The 20th anniversary today of the 9/11 attacks provides a time for introspection on how that devastating event in the United States changed the lives of people and nations around the world, how they came to terms with it, and the lessons that can be drawn from it to ensure the emergence of a world in which extremism can be contained, if not eliminated altogether. The impact of Sept 11, 2001, reverberated in Singapore as much as it did elsewhere. Analysts and thinkers put those terrorist attacks on the US in perspective by arguing, variously, that they were in essence an attack on secularism and tolerance, US and Western cultural, religious, commercial and economic dominance. The attackers managed a tactical hit.
The destruction of New York's Twin Towers and the damage inflicted on the Pentagon struck at American economic and military power and pride. The attacks struck fear, prompted widespread reexamination of security and other protocols affecting airports, public spaces and the like, but failed to force the global community to retreat, abandon cooperation and turn inwards. The US-led invasion of Afghanistan in response to the 9/11 attacks might have ended chaotically last month. But the 20-year period has seen a demonstration of international resolve to strengthen cooperation, build alliances, reshape attitudes, share resources and not give in to the threat of terrorism. It enabled nations to redouble their defences against the menace of militant extremism.
The advantages gained on the security front also allowed countries to concentrate on the domestic social consequences of 9/11. Unfortunately, bouts of unjustified Islamophobia followed the attacks in parts of the world, as if the religion could be held responsible for what a misguided group did in its name. It is testimony to the world's capacity for resilient reason that no conflict of civilisations erupted. Muslims remain united with those of other faiths in resisting extremism that hides in the borrowed cloak of religion.
Singapore's experience and contributions to the post-9/11 world order have lain in its continuing respect for the values of all religions and also in its creation of an overlapping secular space in which citizens can come together to share and converse as Singaporeans.

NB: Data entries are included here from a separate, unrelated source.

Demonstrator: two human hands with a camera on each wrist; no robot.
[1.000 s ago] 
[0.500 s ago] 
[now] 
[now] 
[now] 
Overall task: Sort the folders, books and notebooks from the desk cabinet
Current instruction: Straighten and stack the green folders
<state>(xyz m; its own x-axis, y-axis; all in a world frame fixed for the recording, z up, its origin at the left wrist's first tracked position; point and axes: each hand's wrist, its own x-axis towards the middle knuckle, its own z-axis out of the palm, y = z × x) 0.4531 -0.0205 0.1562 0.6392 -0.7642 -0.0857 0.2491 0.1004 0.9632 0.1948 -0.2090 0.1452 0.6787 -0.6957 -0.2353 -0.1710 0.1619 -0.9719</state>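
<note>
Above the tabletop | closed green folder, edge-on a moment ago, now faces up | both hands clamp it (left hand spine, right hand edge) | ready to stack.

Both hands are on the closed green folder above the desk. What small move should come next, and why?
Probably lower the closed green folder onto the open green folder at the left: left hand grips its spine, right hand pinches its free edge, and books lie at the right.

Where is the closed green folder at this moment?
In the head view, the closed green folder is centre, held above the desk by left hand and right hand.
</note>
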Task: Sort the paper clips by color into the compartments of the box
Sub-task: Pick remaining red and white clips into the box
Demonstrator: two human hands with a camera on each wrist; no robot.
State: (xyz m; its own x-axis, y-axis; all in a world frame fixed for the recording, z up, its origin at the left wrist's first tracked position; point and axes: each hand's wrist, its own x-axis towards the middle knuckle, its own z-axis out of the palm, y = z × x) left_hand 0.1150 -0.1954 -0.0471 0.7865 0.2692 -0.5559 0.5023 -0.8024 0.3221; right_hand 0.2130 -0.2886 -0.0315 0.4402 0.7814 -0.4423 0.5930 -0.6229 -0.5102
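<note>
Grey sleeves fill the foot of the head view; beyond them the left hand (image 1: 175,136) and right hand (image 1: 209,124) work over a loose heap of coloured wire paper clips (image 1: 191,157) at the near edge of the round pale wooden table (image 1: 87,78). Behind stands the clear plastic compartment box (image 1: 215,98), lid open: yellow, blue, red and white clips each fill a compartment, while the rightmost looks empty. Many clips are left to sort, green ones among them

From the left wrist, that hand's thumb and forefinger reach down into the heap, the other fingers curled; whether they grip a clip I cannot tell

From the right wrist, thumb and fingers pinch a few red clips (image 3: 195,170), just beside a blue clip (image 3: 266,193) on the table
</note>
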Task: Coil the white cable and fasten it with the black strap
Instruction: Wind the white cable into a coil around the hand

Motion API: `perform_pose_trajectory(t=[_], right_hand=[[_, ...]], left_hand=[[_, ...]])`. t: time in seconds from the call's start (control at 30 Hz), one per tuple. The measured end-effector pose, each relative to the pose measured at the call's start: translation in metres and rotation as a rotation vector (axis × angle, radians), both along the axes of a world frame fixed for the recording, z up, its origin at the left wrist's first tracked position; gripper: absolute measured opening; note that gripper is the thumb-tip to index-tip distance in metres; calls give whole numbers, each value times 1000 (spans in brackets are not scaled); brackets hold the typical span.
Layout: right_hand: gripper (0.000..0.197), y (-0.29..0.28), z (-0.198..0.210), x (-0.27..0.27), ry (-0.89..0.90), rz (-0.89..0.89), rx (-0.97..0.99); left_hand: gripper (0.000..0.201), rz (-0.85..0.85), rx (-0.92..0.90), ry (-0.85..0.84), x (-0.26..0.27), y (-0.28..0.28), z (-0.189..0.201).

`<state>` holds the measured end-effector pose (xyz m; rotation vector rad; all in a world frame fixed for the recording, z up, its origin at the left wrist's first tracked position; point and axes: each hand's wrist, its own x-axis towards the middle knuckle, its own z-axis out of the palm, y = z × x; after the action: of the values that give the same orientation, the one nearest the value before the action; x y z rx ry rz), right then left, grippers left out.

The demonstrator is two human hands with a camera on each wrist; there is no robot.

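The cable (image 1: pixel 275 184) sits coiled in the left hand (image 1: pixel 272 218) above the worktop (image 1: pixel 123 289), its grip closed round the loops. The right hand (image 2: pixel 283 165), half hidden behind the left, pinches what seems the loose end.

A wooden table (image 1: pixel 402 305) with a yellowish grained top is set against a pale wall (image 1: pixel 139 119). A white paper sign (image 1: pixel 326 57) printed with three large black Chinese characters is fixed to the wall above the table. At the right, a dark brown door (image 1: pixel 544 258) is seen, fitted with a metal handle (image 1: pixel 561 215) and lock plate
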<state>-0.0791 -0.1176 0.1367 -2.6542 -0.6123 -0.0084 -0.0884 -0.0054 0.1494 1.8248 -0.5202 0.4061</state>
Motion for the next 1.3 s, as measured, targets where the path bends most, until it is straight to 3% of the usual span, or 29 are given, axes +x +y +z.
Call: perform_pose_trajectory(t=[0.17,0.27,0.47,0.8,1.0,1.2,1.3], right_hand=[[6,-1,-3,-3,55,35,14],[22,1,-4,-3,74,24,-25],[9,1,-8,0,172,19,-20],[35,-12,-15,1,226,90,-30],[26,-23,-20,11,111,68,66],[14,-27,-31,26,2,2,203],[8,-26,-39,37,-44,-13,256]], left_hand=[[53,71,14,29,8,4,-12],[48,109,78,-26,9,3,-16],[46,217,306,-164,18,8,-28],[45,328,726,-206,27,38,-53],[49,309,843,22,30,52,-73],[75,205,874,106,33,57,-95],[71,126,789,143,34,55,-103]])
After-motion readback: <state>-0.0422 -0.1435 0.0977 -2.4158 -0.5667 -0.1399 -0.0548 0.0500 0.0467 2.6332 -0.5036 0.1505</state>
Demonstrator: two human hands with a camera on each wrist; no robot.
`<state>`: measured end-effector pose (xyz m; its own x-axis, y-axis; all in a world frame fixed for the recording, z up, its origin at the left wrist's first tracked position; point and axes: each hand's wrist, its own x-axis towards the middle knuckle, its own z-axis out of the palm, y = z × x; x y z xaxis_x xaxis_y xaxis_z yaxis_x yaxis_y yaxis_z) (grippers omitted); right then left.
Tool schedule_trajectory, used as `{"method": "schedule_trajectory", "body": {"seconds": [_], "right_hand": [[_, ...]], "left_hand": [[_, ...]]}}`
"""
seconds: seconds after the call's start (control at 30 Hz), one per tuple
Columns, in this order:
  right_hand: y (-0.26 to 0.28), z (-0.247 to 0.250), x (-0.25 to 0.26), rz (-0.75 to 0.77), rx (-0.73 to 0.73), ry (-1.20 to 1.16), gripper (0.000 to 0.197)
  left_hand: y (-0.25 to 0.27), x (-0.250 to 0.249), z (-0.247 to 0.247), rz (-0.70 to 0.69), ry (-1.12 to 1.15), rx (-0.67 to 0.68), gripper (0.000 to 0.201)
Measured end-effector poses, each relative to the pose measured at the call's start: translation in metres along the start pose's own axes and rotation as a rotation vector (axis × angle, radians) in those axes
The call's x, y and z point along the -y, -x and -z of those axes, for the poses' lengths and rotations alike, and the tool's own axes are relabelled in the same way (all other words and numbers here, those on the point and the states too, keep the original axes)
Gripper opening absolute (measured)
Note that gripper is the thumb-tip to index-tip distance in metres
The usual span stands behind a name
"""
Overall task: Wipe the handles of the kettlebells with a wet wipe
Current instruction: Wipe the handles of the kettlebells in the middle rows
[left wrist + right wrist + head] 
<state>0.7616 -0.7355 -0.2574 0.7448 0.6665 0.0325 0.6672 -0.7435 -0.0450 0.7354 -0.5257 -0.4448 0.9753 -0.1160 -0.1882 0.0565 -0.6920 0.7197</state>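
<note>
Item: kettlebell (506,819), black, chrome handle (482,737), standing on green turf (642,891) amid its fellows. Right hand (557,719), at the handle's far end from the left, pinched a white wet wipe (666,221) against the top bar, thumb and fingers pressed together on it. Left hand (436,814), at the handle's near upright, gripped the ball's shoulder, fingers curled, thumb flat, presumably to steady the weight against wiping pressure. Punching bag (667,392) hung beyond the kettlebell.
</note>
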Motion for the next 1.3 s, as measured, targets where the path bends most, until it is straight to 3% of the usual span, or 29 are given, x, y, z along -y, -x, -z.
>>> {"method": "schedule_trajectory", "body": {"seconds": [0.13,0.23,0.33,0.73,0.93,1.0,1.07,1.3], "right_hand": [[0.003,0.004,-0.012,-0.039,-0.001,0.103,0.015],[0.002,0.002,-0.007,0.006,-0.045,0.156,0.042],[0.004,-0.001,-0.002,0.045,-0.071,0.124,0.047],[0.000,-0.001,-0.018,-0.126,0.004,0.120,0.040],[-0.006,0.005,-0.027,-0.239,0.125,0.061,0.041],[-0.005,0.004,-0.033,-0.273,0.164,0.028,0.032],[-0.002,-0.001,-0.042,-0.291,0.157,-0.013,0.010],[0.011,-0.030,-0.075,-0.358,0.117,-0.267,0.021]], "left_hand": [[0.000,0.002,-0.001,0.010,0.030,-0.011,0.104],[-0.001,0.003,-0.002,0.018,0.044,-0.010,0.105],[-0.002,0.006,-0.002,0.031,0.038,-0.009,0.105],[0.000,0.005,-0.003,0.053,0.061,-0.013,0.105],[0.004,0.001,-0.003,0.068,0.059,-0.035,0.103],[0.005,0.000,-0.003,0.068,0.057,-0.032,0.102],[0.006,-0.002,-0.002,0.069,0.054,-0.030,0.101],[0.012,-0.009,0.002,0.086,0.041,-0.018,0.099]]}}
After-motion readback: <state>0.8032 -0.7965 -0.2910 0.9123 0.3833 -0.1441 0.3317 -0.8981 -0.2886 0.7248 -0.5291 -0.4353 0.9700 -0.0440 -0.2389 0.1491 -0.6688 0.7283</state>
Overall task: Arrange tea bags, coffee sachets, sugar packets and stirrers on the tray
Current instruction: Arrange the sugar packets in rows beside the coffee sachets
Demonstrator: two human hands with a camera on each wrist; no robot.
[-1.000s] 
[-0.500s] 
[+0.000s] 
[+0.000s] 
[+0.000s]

Protecting the country, the task of the security agencies, has been accompanied by campaigns to protect, particularly young and impressionable individuals, from falling prey to radicalising online propaganda. Looking ahead, the security of the world from militancy will call for the healing of longstanding rifts between the West and the Islamic world. Singapore must continue to do all it can to safeguard its harmonious multi-religious society from conflicts that flare up elsewhere.